Ruby was known to be involved in the Dallas underworld of racketeering and prostitution, and the Kennedy White House was targeting New York’s mafia families. But even Ruby would be unable to say whether he was silencing Oswald for the KGB or the Mafia, because he died of a pulmonary embolism in jail.

A former KGB officer named Vasili Mitrokhin, who defected to the West, brought with him an archive of secret KGB documents. They revealed the KGB propagated the conspiracy that the CIA was involved, using forged documents made after the assassination.

4. The Moon Landing Was Faked.

Probably the most well-known conspiracy theory in America, short of the Kennedy assassination, is that the moon landing never happened. Some say it was staged on a Hollywood backlot and directed by Stanley Kubrick.

NASA, they say, staged the landings to get increased funding. The U.S. government went along with the hoax for fear of being eclipsed by the Soviet Union’s space program, to accomplish Kennedy’s assertion that the U.S. would land a man on the moon within the decade and to distract the public from the Vietnam War.

All of these reasons have been debunked in some form from actual high-resolution images of the moon landing sites, to congressional hearings to declassified Soviet archives. Why the myth endures is anyone’s guess, but one physicist developed a mathematical model that says it would require a conspiracy of 411,000 people to keep a staged moon landing secret, and that it would have been revealed in fewer than four years anyway.

It probably doesn’t help that NASA accidentally erased all the original tapes of the Apollo 11 mission. And don’t mention it to Buzz Aldrin -- the last time someone tried that, Aldrin punched him in the face.

5. ‘Chemtrails’ Are Used to Control the Population.

(U.S. Air Force)

When jet aircraft reach cruising altitude, the combination of temperature, exhaust particles and water vapor can form condensation trails in straight lines behind the jet engines. These are known as “contrails.” Depending on the humidity, they usually dissipate in minutes to hours after forming, according to the FAA.

The Chemtrail conspiracy posits that some of these trails aren’t water vapor at all, but top-secret chemicals used by the federal government on Americans to some nefarious effect.

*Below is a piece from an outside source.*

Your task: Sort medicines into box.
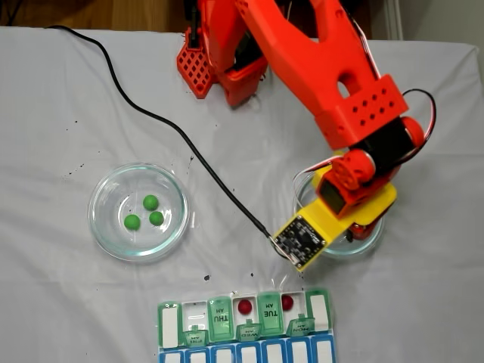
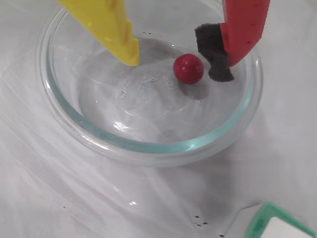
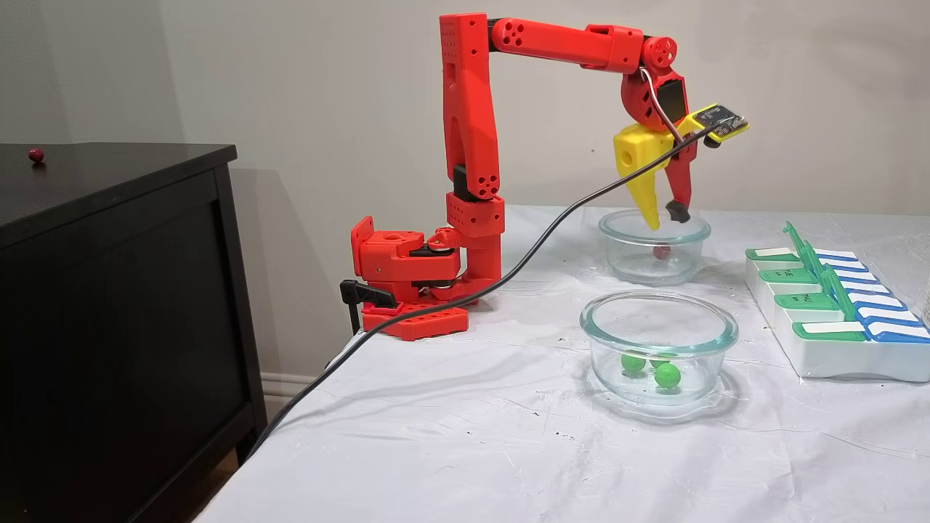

These chemical trails are said to be anything from mind-control agents to weather and even population control.

It first emerged after the U.S. Air Force was accused of forming bizarre contrail patterns, which some believed were spraying Americans with unknown substances. The accusation was linked to a USAF paper called “Weather as a Force Multiplier: Owning the Weather in 2025,” which basically discussed weather manipulation scenarios in wartime.

The U.S. already experimented with wartime weather modification in the Vietnam War with Operation Popeye, which led to the 1977 Environmental Modification Convention in Geneva, outlawing its use in combat. The Air Force paper was purely speculative. Subsequent government investigations by the FAA, EPA, NASA and NOAA found that there are no such things as “chemtrails.”

6. Birds Aren’t Real.

By far, the most outlandish conspiracy on the list is the idea that all birds have been systematically exterminated and replaced with exact-replica drones. The Birds Aren’t Real movement says it's been around since 1976. Like many great conspiracy theories, it brings together many other theories to form a grand, unified theory of government surveillance, “Birds Aren’t Real.”

The CIA used poison gases (chemtrails) to kill off all live birds in the country in an operation called “Water the Country.” They then were replaced with drones built at Area 51 to watch people and monitor their behavior. They believe Kennedy was assassinated because he refused to implement the bird watching program. The engineers who built the birds were sent to Vietnam and were captured by the Viet Cong.

(Ismael Olea)

In the past few years, “Bird Brigades” have popped up in six cities to form a movement to inform the American people about their avian overseers.